Écoutez encore comment il parle ailleurs et se dépeint aspirant, pour ainsi dire, chaque jour, à sortir du monde : « Car nous qui sommes dans la tente, nous gémissons ». (Id. 5,4) Et vous, vous riez ; vous badinez ? C’est le temps de combattre, et vos occupations sont celles des danseurs ? Ne voyez-vous pas les visages de vos ennemis, comme ils sont menaçants, renfrognés, comme ils froncent le sourcil d’un air formidable. Considérez une armée qui va combattre : les visages sont sévères ; les cœurs, en éveil, bondissent et palpitent ; l’esprit est attentif, inquiet, frémissant : partout règnent l’ordre, la discipline, le silence : je ne dirai pas qu’on ne profère point de paroles obscènes ; personne ne dit rien. Si les combattants qui n’ont affaire qu’à des ennemis charnels, gardent un si profond silence, quand ils pourraient parler sans péril, vous qui avez à combattre, à soutenir le fort de la guerre, sur le terrain des paroles, vous ne songez pas à vous fortifier de ce côté ? Ignorez-vous que c’est par là surtout qu’on essaiera de nous surprendre ? Vous badinez, vous vous amusez, vous dites des bons mots, vous faites rire, et vous ne voyez pas de mal à cela ? Combien de parjures, de malheurs, d’obscénités, sont nés de la plaisanterie ! Mais ce n’est pas là ce qu’on nomme bons mots, direz-vous. Eh quoi ! ne voyez-vous pas que Paul bannit toute facétie ? C’est aujourd’hui un temps de guerre, de combat, de veille, de précaution, d’armement, de lutte : le rire n’a point de place ici ; car il est du monde.

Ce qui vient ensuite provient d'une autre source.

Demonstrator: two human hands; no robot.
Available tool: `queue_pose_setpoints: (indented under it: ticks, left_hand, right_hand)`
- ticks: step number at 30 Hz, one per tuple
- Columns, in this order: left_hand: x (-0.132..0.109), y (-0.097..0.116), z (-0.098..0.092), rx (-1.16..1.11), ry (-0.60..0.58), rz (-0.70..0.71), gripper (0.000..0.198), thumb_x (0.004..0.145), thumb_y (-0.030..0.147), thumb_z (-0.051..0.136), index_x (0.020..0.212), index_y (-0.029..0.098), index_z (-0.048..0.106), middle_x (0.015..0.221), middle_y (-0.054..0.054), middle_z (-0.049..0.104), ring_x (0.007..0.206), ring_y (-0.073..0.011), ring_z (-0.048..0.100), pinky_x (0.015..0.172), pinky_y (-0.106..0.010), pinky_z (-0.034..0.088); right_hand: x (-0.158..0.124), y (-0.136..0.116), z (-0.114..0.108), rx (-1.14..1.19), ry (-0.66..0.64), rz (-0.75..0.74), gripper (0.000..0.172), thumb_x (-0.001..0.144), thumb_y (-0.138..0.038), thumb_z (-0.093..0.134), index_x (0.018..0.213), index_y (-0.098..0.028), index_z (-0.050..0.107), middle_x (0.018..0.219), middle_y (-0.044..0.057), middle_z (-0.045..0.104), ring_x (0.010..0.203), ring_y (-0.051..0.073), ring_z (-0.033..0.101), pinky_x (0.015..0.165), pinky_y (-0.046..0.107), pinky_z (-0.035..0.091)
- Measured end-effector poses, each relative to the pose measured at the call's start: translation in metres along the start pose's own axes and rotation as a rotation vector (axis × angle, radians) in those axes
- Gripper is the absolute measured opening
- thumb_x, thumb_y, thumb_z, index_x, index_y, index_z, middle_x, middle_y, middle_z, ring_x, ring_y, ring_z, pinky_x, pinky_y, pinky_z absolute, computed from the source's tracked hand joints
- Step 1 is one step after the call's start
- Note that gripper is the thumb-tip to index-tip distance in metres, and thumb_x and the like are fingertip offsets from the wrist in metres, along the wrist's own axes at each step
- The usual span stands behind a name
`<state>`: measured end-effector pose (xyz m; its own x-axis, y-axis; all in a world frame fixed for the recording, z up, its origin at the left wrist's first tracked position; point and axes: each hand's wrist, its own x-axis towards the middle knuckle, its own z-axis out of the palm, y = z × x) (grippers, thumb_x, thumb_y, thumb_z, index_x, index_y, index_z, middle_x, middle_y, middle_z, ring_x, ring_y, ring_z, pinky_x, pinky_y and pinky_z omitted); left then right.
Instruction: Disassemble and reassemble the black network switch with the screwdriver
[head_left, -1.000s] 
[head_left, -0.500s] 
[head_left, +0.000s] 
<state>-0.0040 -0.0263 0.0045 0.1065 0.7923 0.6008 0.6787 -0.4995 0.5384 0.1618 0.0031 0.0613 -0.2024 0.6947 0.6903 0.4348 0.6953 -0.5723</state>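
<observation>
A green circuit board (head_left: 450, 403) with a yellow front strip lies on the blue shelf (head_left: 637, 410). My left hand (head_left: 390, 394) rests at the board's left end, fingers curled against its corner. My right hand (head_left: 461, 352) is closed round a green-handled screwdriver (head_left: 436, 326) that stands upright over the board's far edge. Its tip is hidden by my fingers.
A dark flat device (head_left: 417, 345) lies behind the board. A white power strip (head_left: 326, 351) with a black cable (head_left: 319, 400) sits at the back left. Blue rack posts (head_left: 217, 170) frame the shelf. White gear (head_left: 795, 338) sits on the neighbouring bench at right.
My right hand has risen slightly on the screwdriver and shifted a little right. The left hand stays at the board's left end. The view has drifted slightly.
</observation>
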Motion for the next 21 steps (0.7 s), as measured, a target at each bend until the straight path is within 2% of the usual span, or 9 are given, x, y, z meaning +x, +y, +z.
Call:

Écoutez ce que dit le Christ : « Le monde se réjouira, mais vous, vous serez affligés ». (Jn. 16,20) Le Christ a été crucifié pour vos fautes, et vous riez ? Il a été souffleté, il a subi mille tourments pour vous arracher au malheur et à la tempête : et vous prenez vos aises ? N’est-ce pas là plutôt l’irriter ? Mais puisque quelques personnes regardent cela comme une chose indifférente, et que d’ailleurs il est difficile de s’en défendre, parlons-en un peu, et montrons-en tout le danger. En effet, ce mépris des choses indifférentes vient d’une inspiration du diable. D’abord, si la chose était réellement indifférente, elle ne serait pas à mépriser pour cela, à cause des grands maux qu’elle engendre ou dont elle facilite les progrès, à cause de la fornication qui en est souvent le résultat ; mais vous allez voir qu’elle n’est pas indifférente. Considérons quelle en est l’origine, ou plutôt représentons-nous le saint tel qu’il doit être, doux, calme, triste, gémissant, affligé. Donc le diseur de bons mots n’est pas saint : que dis-je ? fût-il païen, il est un objet de mépris : pareille licence n’est accordée qu’aux histrions. Qui dit obscénité, dit plaisanterie. Qui dit rire indécent, dit plaisanterie. Écoutez la parole du prophète : « Servez Dieu en crainte, et exprimez-lui votre allégresse avec tremblement ». (Psa. 2,11) La plaisanterie énerve l’âme, la rend molle et nonchalante : souvent elle enfante l’invective, et allume des guerres.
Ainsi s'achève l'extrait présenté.